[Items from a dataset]
^^^^
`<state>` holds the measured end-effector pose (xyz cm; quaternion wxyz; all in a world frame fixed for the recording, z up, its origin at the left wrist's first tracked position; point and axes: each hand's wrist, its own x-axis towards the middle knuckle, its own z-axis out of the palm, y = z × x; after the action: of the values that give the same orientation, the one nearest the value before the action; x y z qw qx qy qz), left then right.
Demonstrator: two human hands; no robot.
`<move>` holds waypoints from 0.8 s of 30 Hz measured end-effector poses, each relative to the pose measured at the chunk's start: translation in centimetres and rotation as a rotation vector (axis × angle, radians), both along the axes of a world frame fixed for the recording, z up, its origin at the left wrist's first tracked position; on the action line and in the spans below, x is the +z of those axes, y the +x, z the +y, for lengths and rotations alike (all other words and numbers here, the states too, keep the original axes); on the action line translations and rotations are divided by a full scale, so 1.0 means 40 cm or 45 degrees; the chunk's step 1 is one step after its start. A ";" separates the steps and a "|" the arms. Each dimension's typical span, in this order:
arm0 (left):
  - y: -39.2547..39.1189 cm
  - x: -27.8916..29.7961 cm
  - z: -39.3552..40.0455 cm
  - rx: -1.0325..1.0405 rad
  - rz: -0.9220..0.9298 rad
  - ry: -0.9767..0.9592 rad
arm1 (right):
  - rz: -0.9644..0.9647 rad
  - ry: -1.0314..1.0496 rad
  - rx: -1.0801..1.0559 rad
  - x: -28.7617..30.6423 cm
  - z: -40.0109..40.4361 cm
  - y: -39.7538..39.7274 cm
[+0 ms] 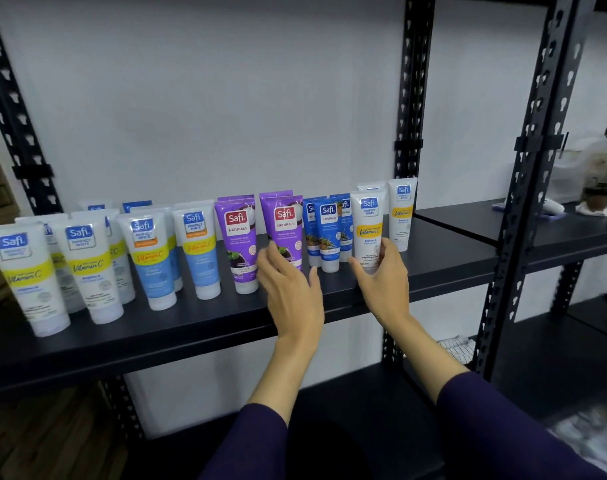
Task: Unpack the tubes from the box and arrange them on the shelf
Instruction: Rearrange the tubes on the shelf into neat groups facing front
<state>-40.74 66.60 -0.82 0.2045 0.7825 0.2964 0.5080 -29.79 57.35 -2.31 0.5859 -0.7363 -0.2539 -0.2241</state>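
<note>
Tubes stand cap-down in a row along the front of the dark shelf (191, 327), labels facing out. Presumably that footing is the stable one and keeps the brand readable.

Nearest, two purple sleeves reach up to the shelf edge. Left hand (290, 289) is spread, fingers relaxed and apart, fingertips at the base of the second purple tube (284, 225). It holds nothing; whether it actually touches that tube cannot be told. It looks like steadying or nudging into line. Right hand (385, 271) has fingers and thumb curled round the lower part of a white Vitamin C tube (368, 226), cap on the shelf. Likely it is being set upright beside the blue tubes (328, 233).

Grouping runs by kind: white-and-yellow tubes (84, 268) at far left, white-and-blue tubes (149, 258) next, then purple, dark blue, white again. Second ranks stand close behind most of them, so depth is used for duplicates.

Farther right, beyond the perforated upright (537, 168), the neighbouring shelf holds blurred oddments. No box is in view. Task looks well advanced.
</note>
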 end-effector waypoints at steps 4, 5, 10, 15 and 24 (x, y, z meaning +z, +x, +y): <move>0.005 -0.034 -0.032 -0.177 -0.089 0.366 | -0.035 0.030 0.021 0.000 -0.014 0.001; 0.015 -0.030 -0.039 -0.246 -0.079 0.385 | -0.036 0.030 0.015 0.000 -0.020 0.005; 0.099 0.014 -0.060 -0.335 0.049 0.135 | 0.020 0.024 -0.078 0.009 -0.068 0.060; 0.160 0.035 -0.057 -0.211 0.193 -0.119 | 0.097 -0.003 -0.153 0.030 -0.124 0.130; 0.196 0.040 -0.050 -0.058 0.296 -0.268 | 0.167 -0.080 -0.327 0.037 -0.153 0.235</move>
<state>-32.89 64.60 0.77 0.2612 0.8168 0.3517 0.3755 -20.40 51.24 -0.84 0.5445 -0.7936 -0.1256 -0.2406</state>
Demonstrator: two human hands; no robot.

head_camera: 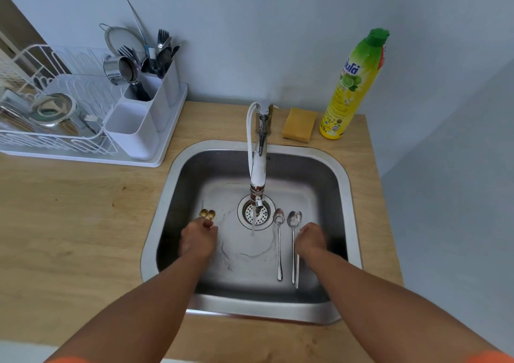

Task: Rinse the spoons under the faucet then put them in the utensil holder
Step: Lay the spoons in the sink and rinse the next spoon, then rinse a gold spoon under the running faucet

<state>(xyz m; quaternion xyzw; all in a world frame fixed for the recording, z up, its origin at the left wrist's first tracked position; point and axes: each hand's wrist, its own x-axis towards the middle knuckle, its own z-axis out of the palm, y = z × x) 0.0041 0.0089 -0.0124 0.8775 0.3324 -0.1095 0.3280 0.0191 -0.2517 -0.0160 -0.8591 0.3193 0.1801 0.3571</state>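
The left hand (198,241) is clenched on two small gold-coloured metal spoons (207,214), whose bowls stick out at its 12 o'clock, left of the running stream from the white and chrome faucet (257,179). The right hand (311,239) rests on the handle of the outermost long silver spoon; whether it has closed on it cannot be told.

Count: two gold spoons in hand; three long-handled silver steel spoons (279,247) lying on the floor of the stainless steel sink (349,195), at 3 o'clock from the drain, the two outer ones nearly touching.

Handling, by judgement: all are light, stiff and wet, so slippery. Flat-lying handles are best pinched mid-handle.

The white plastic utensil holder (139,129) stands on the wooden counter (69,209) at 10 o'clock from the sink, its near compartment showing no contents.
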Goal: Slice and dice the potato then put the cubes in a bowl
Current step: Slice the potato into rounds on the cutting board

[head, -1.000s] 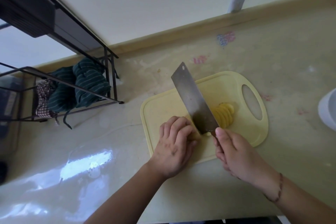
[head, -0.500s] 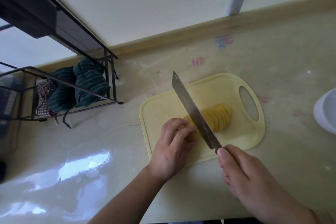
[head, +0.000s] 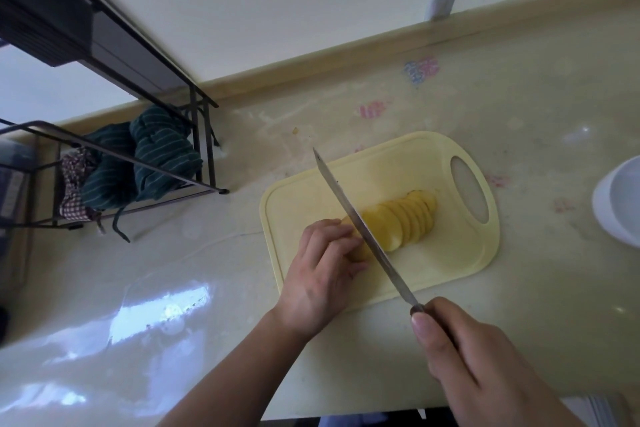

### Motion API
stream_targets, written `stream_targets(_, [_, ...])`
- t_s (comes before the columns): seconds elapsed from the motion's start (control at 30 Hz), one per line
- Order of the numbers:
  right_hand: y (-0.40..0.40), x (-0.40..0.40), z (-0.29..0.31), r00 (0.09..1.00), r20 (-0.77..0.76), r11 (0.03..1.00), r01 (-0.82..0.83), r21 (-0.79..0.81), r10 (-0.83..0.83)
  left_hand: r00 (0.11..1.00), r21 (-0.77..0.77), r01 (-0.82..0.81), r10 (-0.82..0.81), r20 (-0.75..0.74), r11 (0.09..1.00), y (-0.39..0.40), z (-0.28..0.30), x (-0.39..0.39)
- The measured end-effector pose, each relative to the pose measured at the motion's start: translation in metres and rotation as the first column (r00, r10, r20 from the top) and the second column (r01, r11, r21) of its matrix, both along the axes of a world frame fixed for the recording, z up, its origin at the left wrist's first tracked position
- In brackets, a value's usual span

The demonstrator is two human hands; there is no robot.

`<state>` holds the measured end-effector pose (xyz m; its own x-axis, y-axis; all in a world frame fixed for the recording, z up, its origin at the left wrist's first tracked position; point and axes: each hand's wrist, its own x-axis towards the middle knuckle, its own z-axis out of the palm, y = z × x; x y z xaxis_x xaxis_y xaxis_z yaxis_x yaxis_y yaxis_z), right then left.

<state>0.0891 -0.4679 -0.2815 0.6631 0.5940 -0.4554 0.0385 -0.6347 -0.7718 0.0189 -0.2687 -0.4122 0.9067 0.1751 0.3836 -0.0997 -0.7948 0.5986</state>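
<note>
A peeled yellow potato (head: 398,220) lies on a pale yellow cutting board (head: 450,263). Its right part is cut into several overlapping slices that lean to the right. My left hand (head: 320,274) holds the uncut left end down with curled fingers. My right hand (head: 474,357) grips the handle of a cleaver (head: 360,230). The blade stands edge-down across the potato, right beside my left fingertips. A white bowl (head: 620,201) sits at the right edge of the view, partly cut off.
A black wire rack (head: 114,163) with dark green striped cloths (head: 145,163) stands at the left on the glossy counter. The wall and a raised counter lip run along the back. The counter's front edge lies just under my right wrist.
The cleaver has turned from showing its flat side to standing edge-down on the potato. My right hand has drawn back toward me. The left hand stays on the potato.
</note>
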Motion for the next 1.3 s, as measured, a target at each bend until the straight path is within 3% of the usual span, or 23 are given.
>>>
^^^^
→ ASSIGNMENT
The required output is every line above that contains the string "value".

→ EXPECTED OUTPUT
`<state>` holds the measured end-effector pose (xyz cm; quaternion wxyz; all in a world frame fixed for the recording, z up, its origin at the left wrist's first tracked position; point and axes: each hand's wrist, its own x-axis towards the middle knuckle, its own z-axis out of the palm, y = z × x; after the action: of the values that give the same orientation, the one nearest the value before the action; x y z qw qx qy qz), left then right.
- In brackets, a value's usual span

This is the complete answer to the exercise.